Metropolis's computer vision system was so frictionless that users often didn't notice it was working. This counter-intuitive problem forced them to add friction, like text notifications, back into the experience to confirm the product was delivering value and build brand awareness.
Mailtrap invested in creating a streamlined, low-friction onboarding experience, assuming it would significantly boost conversions. The change had almost no impact. They discovered their developer audience valued the product's core utility so much that they were willing to complete extra steps, rendering the simplified UX improvements ineffective for conversion.
The obsession with removing friction is often wrong. When users have low intent or understanding, the goal isn't to speed them up but to build their comprehension of your product's value.
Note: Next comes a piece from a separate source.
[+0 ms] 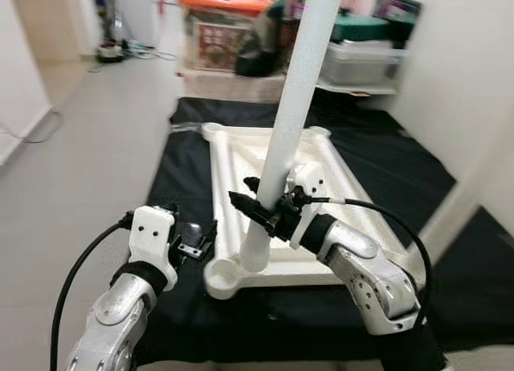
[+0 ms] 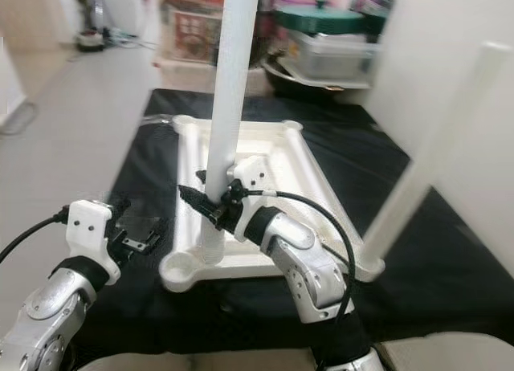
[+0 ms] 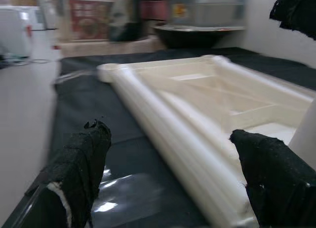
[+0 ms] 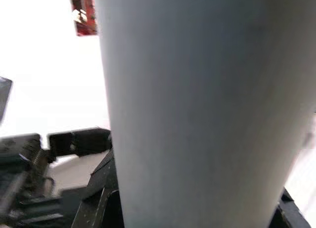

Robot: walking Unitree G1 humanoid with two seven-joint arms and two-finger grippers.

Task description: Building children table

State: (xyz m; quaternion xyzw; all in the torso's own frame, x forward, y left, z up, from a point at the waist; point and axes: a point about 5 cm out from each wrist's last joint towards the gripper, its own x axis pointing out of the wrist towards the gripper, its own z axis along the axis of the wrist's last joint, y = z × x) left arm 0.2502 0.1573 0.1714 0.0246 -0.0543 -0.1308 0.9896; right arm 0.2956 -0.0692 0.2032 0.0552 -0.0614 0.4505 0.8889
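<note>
1. Left eye view: our right gripper (image 1: pixel 255 208) is clamped around the long white plastic table leg (image 1: pixel 295 106), low on its shaft. The leg stands nearly upright, leaning slightly, with its foot just beside the open round corner socket (image 1: pixel 226 271) of the upturned cream plastic table top (image 1: pixel 337 166) on the black floor mat (image 1: pixel 181 166).
2. Right eye view: another white leg (image 2: pixel 434 158) already rises from the far right corner (a useful reference for how straight ours should stand).
3. Left wrist view: our left gripper (image 3: pixel 173 176) hangs spread wide, holding nothing, its fingers (image 3: pixel 81 161) on either side of the table top's near rail.
4. Right wrist view: the leg's shaft sits tight between our right fingers.
5. To do this well, we judge the leg's foot should be centred over the socket, squared upright, then pressed straight down while our left gripper steadies the frame.
</note>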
If software asks you to make a decision you don't understand, it makes you feel stupid, which is the ultimate failure.
The "Owner's Delusion" is the inability to see your own product from the perspective of a new user who lacks context. You forget they are busy, distracted, and have minimal intent. This leads to confusing UIs. The antidote is to consciously step back, "pretend you're a regular human being," and see if it still makes sense.
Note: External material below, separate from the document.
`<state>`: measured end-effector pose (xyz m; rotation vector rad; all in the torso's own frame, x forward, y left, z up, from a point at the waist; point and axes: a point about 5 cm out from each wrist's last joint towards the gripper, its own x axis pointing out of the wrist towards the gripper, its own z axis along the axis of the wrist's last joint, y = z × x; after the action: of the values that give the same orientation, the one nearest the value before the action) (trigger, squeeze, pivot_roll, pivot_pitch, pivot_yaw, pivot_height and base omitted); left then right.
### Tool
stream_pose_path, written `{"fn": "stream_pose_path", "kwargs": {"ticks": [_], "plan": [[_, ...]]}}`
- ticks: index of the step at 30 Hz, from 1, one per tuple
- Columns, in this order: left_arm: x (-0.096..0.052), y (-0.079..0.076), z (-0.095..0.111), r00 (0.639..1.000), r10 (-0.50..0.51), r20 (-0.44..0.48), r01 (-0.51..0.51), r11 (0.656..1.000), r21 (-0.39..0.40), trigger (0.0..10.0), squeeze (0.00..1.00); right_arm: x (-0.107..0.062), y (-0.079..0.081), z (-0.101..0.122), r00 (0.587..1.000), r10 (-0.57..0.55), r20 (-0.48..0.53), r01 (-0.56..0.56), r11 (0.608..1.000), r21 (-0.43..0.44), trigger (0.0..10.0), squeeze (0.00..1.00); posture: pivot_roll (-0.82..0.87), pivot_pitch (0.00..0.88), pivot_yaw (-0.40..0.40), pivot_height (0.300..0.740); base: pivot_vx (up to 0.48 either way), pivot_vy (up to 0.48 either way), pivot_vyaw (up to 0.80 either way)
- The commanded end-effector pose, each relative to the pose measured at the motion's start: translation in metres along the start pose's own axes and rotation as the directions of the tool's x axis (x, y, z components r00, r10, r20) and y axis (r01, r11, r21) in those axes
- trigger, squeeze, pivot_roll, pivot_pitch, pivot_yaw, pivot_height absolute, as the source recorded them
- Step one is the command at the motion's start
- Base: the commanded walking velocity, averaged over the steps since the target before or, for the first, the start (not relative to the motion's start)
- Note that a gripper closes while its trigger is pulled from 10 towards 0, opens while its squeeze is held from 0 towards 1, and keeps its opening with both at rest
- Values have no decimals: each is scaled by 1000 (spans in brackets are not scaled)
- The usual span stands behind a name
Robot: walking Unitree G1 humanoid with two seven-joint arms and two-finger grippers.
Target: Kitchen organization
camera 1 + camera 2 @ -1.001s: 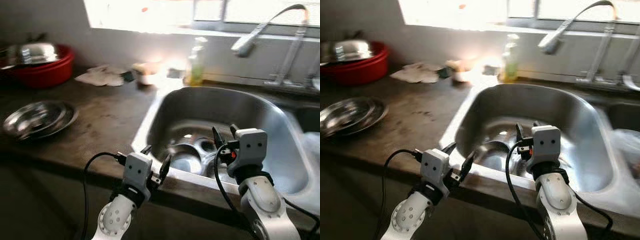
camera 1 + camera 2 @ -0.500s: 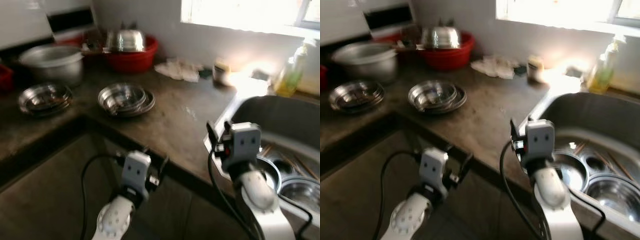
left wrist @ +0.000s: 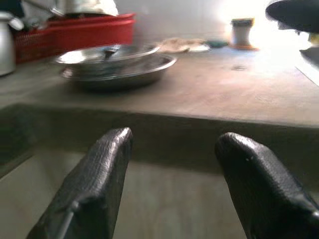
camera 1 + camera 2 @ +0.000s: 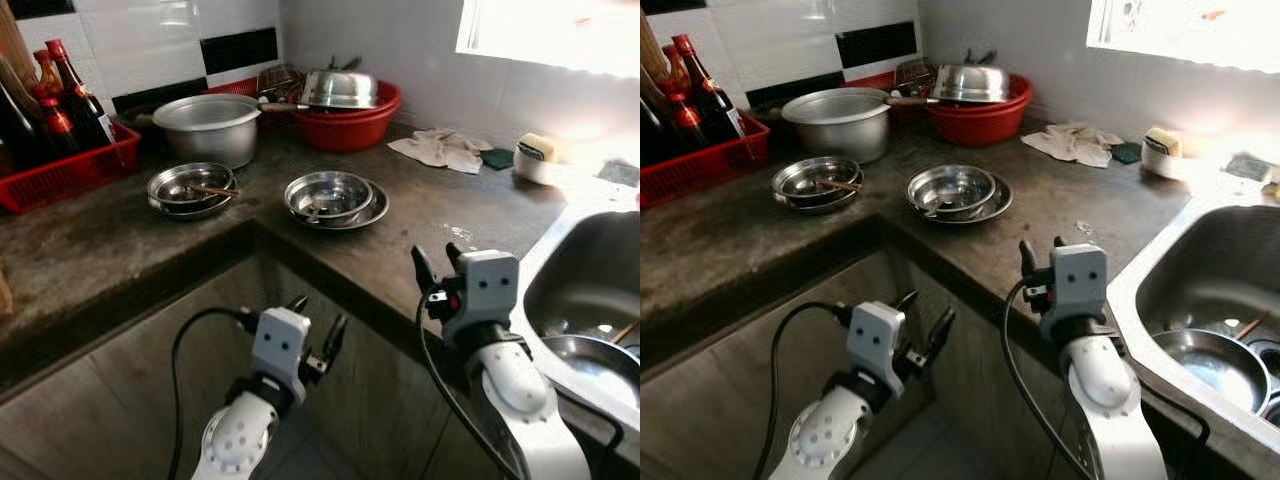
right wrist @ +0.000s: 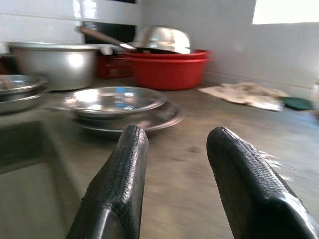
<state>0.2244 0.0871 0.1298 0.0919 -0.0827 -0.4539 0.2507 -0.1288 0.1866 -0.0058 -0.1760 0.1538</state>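
A stack of steel plates with a bowl [image 4: 335, 198] sits on the dark counter [image 4: 420, 235], and a second steel stack [image 4: 190, 188] lies further left. My right gripper [image 4: 435, 258] is open and empty over the counter's front edge, pointing at the nearer stack [image 5: 115, 102]. My left gripper [image 4: 318, 314] is open and empty, lower down in front of the cabinet face; its wrist view looks across the counter edge to the plates [image 3: 114, 59]. The sink [image 4: 590, 290] at the right holds a steel bowl [image 4: 600, 362].
At the back stand an aluminium pot [image 4: 210, 125], a red basin with a steel bowl in it [image 4: 345, 105] and a red crate of bottles [image 4: 60, 150]. A cloth [image 4: 440, 150] and a small cup [image 4: 535, 160] lie near the window. The counter turns a corner at the left.
The camera has swung left from the sink to the counter corner, bringing plates, pot and bottles into view. Both grippers stay open and keep their places in the picture.
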Motion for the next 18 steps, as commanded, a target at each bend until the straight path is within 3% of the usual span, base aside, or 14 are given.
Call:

When facing a "brick wall" where user perception contradicts data (e.g., feeling ad load is high when it's low), incremental changes fail. The solution is to re-architect the experience from first principles. This can unlock growth in key metrics like ad load while simultaneously improving user satisfaction.
Customers often rate a service higher if they believe significant effort was expended—a concept called the "illusion of effort." Even if a faster, automated process yields the same result, framing the delivery around the effort invested in creating the system can boost perceived quality.
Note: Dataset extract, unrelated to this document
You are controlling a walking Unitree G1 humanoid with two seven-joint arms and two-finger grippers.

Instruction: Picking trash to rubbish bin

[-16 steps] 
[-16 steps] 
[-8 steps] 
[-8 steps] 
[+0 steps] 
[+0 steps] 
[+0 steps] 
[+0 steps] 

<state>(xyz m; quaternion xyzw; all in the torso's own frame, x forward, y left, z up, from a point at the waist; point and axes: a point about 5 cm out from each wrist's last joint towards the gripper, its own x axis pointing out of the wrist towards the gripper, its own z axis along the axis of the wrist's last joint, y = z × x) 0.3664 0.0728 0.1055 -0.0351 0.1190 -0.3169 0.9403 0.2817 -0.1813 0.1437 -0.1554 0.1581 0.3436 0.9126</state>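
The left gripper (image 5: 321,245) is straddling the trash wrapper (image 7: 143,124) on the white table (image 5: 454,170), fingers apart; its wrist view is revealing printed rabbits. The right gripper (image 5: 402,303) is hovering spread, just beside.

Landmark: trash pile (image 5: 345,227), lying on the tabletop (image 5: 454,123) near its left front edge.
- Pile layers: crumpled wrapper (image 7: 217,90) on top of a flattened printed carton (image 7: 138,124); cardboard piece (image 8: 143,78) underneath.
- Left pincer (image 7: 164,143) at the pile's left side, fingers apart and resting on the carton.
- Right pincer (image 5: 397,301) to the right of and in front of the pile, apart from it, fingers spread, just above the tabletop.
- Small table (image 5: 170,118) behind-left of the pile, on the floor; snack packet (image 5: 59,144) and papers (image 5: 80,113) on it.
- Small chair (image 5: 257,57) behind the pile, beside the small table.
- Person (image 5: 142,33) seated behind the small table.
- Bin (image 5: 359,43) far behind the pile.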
Despite a clunky, multi-screen setup requiring users to copy and paste API tokens, 80% of early adopters completed the process. This incredible tolerance for friction was an undeniable signal that they were solving a desperate need in the market.
Figma learned that removing issues preventing users from adopting the product was as important as adding new features. They systematically tackled these blockers—often table stakes features—and saw a direct, measurable improvement in retention and activation after fixing each one.
Because AI products improve so rapidly, it's crucial to proactively bring lapsed users back. A user who tried the product a year ago has no idea how much better it is today. Marketing pushes around major version launches (e.g., v3.0) can create a step-change in weekly active users.
Businesses often fail to spot points of friction in their own customer journey because they are too familiar with their processes. This "familiarity bias" makes them blind to the confusing experience a new customer faces. The key is to actively step outside this autopilot mode and see the experience with fresh eyes.